Logo BlogBMW

Guide d’Achat : BMW Série 3 F30 / F31

La famille Série 3 a célébré 50 ans d’une success-story entamée en 1975. Que vaut et quel modèle faut-il choisir pour cette Série 3 de sixième génération, la F30 ?

BMW Série 3, la berline qui ne vieillit jamais !

Le temps semble glisser sur la berline Série 3, comme meilleur exemple, prenons la sixième génération F30 présentée en 2011. Voilà un modèle qui a une quinzaine d’années et qui reste un excellent choix sur le marché de l’occasion, pour peu de choisir le bon modèle.

Revenons un peu sur l’histoire de cette sixième génération, premier modèle de la lignée à abandonner la nomenclature « E » pour son châssis, la F30 succède ainsi à la E90. Dévoilée en 2011, BMW clamait que « la nouvelle Série 3 est une voiture de contradictions : plus grande mais plus légère, plus rapide mais plus économe, plus agile tout en étant plus sûre ».

La F30 inaugurait aussi plusieurs premières : une gamme 100 % turbo, une direction électromécanique, une boîte automatique à huit rapports et même un affichage tête haute, jusque‑là réservé aux modèles supérieurs. Brillante à sa sortie, elle reste aujourd’hui un excellent choix en occasion. Avec une multitude de moteurs et de finitions, il existe une F30 pour chaque conducteur, du moine de l’économie au chevalier de la vitesse.

Après la E90, BMW se réconcilie avec les fans de Série 3

Révélée en octobre 2011, présentée à Detroit en janvier 2012 et commercialisée dès février, la F30 jouait la carte de la prudence stylistique. Pas d’extravagance : une silhouette nette, tendue, immédiatement identifiable comme une Série 3, comme si BMW avait voulu rassurer tout en avançant.

Ce qui frappait le plus, c’était sa croissance : 93 mm de plus, dont 50 mm pour l’empattement. Résultat : un habitacle plus généreux, surtout à l’arrière. La carrosserie, plus rigide, reposait sur un châssis entièrement nouveau, avec des voies élargies pour améliorer le comportement et remplir visuellement les arches de roues. Le coffre gagnait 20 litres, atteignant 480, tandis que le poids restait identique, voire inférieur de 50 kg selon les versions.

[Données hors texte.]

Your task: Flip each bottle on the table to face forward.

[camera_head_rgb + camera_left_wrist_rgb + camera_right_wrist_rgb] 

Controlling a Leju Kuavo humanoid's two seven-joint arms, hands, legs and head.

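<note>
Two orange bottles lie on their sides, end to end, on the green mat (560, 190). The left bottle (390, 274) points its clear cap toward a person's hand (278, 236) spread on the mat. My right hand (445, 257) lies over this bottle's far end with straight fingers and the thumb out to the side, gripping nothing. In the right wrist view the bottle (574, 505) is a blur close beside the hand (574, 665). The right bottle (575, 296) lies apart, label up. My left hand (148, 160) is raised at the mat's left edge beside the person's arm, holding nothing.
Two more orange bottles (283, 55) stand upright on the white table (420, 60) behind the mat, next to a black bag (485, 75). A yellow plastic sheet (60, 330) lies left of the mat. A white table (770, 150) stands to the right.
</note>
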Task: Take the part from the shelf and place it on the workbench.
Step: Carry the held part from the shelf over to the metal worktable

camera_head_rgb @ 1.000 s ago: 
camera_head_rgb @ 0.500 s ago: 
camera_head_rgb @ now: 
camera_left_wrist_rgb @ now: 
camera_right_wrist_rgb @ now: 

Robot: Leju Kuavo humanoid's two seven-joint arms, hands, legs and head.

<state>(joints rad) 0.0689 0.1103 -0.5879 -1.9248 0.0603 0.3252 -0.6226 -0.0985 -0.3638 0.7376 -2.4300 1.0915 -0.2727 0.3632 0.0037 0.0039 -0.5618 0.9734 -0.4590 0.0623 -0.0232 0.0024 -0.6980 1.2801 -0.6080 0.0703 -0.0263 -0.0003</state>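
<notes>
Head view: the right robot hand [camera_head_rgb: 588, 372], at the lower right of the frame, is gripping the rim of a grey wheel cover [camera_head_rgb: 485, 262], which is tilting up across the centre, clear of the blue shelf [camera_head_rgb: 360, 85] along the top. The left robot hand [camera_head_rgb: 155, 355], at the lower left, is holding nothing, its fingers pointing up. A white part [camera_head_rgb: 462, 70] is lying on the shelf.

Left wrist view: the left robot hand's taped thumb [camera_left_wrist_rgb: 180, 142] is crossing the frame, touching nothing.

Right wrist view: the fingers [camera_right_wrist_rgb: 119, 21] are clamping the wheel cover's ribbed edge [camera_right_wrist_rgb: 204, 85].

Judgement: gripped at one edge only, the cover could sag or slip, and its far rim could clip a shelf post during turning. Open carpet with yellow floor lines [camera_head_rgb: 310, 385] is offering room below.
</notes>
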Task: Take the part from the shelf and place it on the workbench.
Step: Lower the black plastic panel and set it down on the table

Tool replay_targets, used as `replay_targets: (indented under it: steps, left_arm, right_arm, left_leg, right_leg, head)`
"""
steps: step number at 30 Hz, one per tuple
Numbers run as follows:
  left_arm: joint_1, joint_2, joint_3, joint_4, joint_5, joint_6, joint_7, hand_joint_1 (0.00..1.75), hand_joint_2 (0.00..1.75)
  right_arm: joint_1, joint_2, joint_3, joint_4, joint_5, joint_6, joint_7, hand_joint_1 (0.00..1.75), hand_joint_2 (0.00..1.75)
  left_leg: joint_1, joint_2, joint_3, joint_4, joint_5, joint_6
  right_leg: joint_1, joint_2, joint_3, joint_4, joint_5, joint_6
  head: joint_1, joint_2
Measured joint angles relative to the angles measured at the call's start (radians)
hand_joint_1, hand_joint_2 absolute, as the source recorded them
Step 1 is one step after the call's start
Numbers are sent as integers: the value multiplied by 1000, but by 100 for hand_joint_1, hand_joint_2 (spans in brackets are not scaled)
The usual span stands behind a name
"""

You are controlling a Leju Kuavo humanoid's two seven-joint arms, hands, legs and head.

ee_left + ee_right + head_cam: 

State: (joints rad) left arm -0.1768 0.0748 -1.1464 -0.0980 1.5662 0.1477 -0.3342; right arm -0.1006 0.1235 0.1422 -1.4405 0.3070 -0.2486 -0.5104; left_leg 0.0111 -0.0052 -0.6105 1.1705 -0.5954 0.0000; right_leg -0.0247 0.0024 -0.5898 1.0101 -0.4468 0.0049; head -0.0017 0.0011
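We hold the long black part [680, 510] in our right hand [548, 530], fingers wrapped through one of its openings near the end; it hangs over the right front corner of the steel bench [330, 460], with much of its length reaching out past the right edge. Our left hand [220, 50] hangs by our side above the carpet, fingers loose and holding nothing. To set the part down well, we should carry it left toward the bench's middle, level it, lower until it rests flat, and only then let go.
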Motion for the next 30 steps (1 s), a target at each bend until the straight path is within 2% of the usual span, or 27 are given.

C’est à l’intérieur que la révolution se faisait sentir. L’ambiance montait clairement en gamme : plus d’espace, plus de raffinement, une planche de bord inspirée des Série 5 et 6, légèrement tournée vers le conducteur comme un clin d’œil sportif. L’écran de 6,5 pouces trônait au sommet, passant à 10 pouces avec la navigation Professional. Les matériaux, eux, faisaient un bond en avant par rapport à la génération E90.